# CT loses 2 great LEO's



## HKphooey (Oct 26, 2006)

It has been a rough week for CT law enforcement... 

Officer Dan Picagli, 38, New Haven PD - Hit by an SUV while directing traffic.  He was a community officer and a school resource officer, serving 17 years.

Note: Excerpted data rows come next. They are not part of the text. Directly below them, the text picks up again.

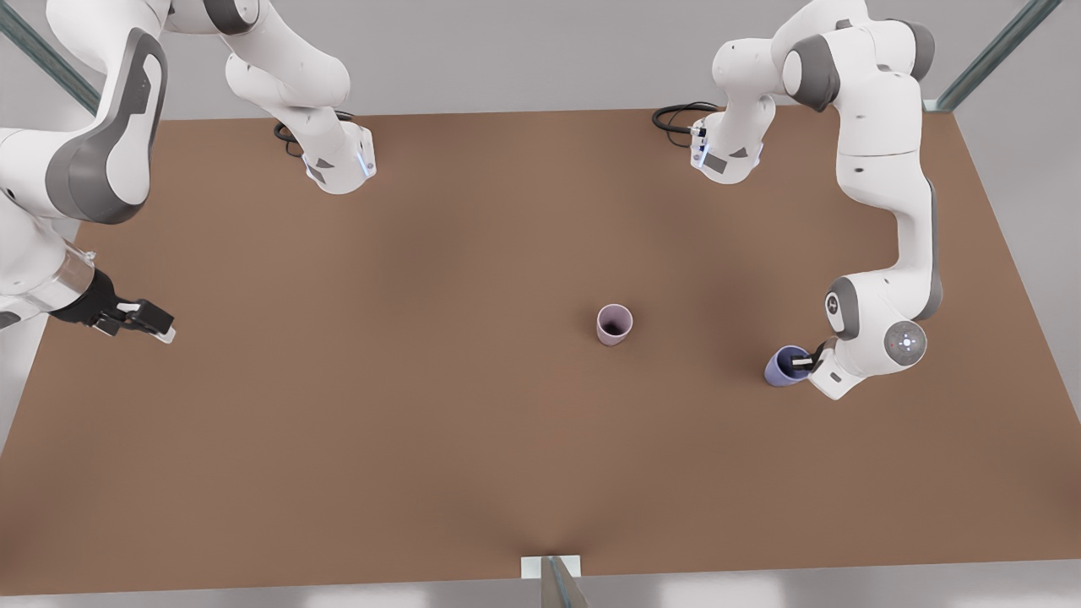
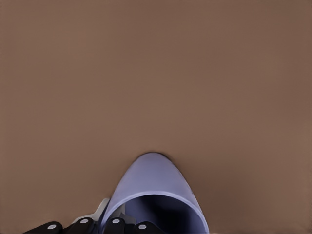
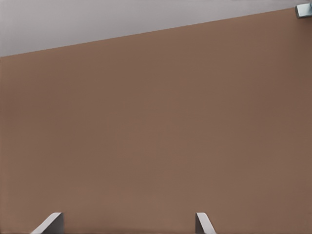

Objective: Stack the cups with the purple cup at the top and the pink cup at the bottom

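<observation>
No brand, label or writing can be read on the cups or on the arms. The purple cup point(image 1: 784, 368) sits on the brown tabletop point(image 1: 422, 405) toward the front view's right, and the left tool point(image 1: 802, 363) is at it, one finger reaching inside the rim. In the left wrist view the purple cup point(image 2: 155, 197) is seen from close up with the dark fingers point(image 2: 127, 226) straddling its wall at the rim; they are cut off by the picture's edge, and whether they actually press on the wall cannot be told. The cup's lower part is partly covered by the arm's white wrist in the front view.

The pink cup point(image 1: 614, 324) stands upright and alone near the middle of the tabletop, well apart from the purple cup, mouth up, dark inside.

The right tool point(image 1: 156, 325) hangs over the edge of the tabletop at the front view's left, far from both cups, waiting. Its fingers point(image 3: 204, 223) stand widely spread with nothing between them.

Black cables point(image 1: 680, 114) curl beside the arm bases at the far edge of the tabletop.
</observation>
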You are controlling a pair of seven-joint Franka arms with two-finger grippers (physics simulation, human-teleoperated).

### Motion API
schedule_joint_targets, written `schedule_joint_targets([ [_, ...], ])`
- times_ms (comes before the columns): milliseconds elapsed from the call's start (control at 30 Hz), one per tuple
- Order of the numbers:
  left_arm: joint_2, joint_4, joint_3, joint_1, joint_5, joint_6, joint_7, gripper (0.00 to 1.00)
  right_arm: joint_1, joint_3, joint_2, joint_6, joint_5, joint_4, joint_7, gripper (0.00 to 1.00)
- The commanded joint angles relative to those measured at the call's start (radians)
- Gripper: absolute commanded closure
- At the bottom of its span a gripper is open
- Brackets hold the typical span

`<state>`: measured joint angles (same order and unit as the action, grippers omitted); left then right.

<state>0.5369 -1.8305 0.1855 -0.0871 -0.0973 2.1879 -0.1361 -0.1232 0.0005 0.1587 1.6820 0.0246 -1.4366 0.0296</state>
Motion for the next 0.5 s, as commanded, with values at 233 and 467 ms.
schedule_joint_targets([
  [233, -0.140, 0.051, -0.011, -0.068, -0.012, -0.189, 0.102, 0.79, 0.003, 0.003, 0.001, -0.008, 0.008, 0.021, -0.070, 0.00],
  [467, -0.250, 0.074, -0.172, -0.211, -0.013, -0.419, 0.451, 0.79, 0.017, 0.003, -0.001, -0.005, 0.037, 0.021, -0.071, 0.00],
])
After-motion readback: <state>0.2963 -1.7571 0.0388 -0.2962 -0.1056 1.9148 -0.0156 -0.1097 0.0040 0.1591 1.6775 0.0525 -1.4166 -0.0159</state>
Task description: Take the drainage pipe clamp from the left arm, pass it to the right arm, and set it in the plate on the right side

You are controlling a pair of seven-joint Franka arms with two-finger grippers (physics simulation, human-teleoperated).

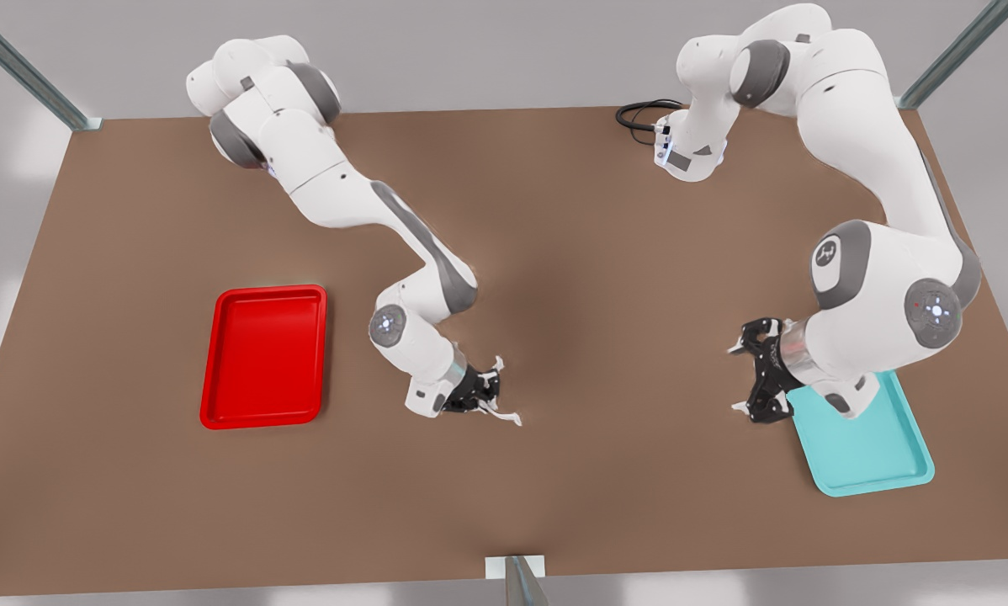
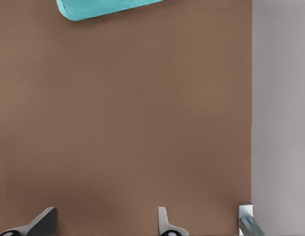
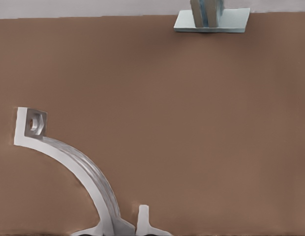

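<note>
My right gripper (image 1: pixel 480 394), lower centre, pinches the drainage pipe clamp (image 1: pixel 497 402) for delivery to the red plate (image 1: pixel 264 356) at left. My left gripper (image 1: pixel 756 379) waits spread wide by the teal tray (image 1: pixel 870 450).

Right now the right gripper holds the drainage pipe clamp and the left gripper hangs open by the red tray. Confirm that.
One thing is wrong. The left gripper hangs open by the teal tray, not the red tray, as the front view shows. The rest holds: the right gripper holds the drainage pipe clamp.
</note>
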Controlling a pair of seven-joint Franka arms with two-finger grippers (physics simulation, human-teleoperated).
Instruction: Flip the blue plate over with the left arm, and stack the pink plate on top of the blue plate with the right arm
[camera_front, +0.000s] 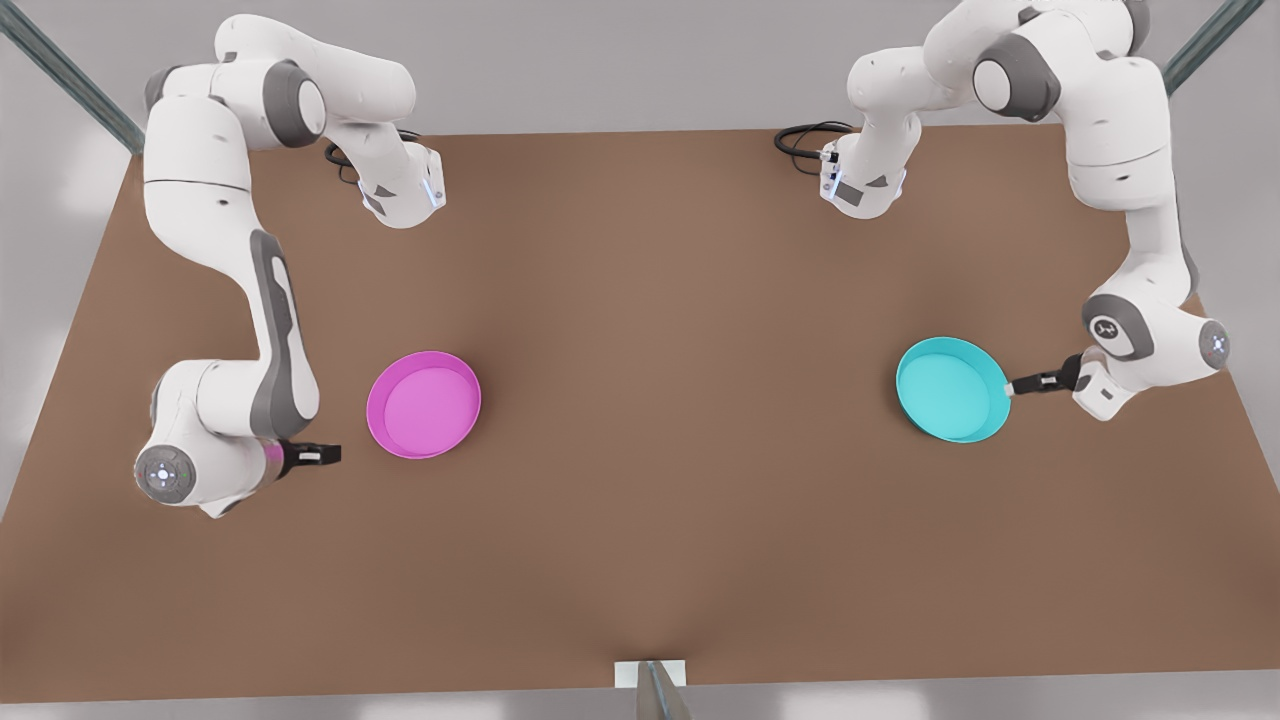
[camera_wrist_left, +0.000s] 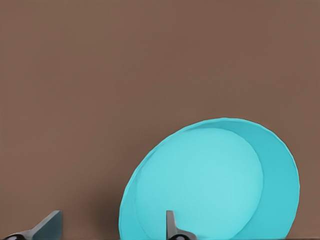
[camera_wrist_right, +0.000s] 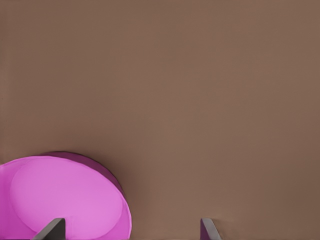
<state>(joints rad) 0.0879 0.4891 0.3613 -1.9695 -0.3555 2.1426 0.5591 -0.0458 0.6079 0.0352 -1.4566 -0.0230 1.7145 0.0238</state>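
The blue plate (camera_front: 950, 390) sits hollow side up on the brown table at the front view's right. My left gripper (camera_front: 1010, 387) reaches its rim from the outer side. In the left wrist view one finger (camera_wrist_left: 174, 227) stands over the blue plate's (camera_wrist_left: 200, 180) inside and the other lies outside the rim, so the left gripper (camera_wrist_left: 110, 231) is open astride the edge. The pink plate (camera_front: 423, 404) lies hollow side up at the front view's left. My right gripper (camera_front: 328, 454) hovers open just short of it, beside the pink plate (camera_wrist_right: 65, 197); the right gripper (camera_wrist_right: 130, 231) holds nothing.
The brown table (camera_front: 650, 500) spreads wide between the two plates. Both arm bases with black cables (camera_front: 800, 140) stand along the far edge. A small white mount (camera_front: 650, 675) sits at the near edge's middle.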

Officer Matthew D. Arace, 35, Hartford PD - killed in an off-duty car crash. He was a 10 year veteran of the HPD.  He was highly regarded and respected in the community.

RIP

:asian:


----------



## Drac (Oct 26, 2006)

Sleep well my LEO brothers...:asian:


----------



## Carol (Oct 26, 2006)

Sorry to hear such good lives coming to such a violent end 

May the Almighty be with their souls and their loved ones.  :asian:


----------



## SFC JeffJ (Oct 26, 2006)

.


----------



## Brian R. VanCise (Oct 26, 2006)

:asian:


----------



## MJS (Oct 26, 2006)

.:asian:


----------



## Jade Tigress (Oct 26, 2006)

.


----------



## Ping898 (Oct 26, 2006)

.


----------



## exile (Oct 26, 2006)

:asian:


----------



## MSTCNC (Oct 26, 2006)

> For those who pledge to uphold it, Freedom requires a sacrifice the protected will never know...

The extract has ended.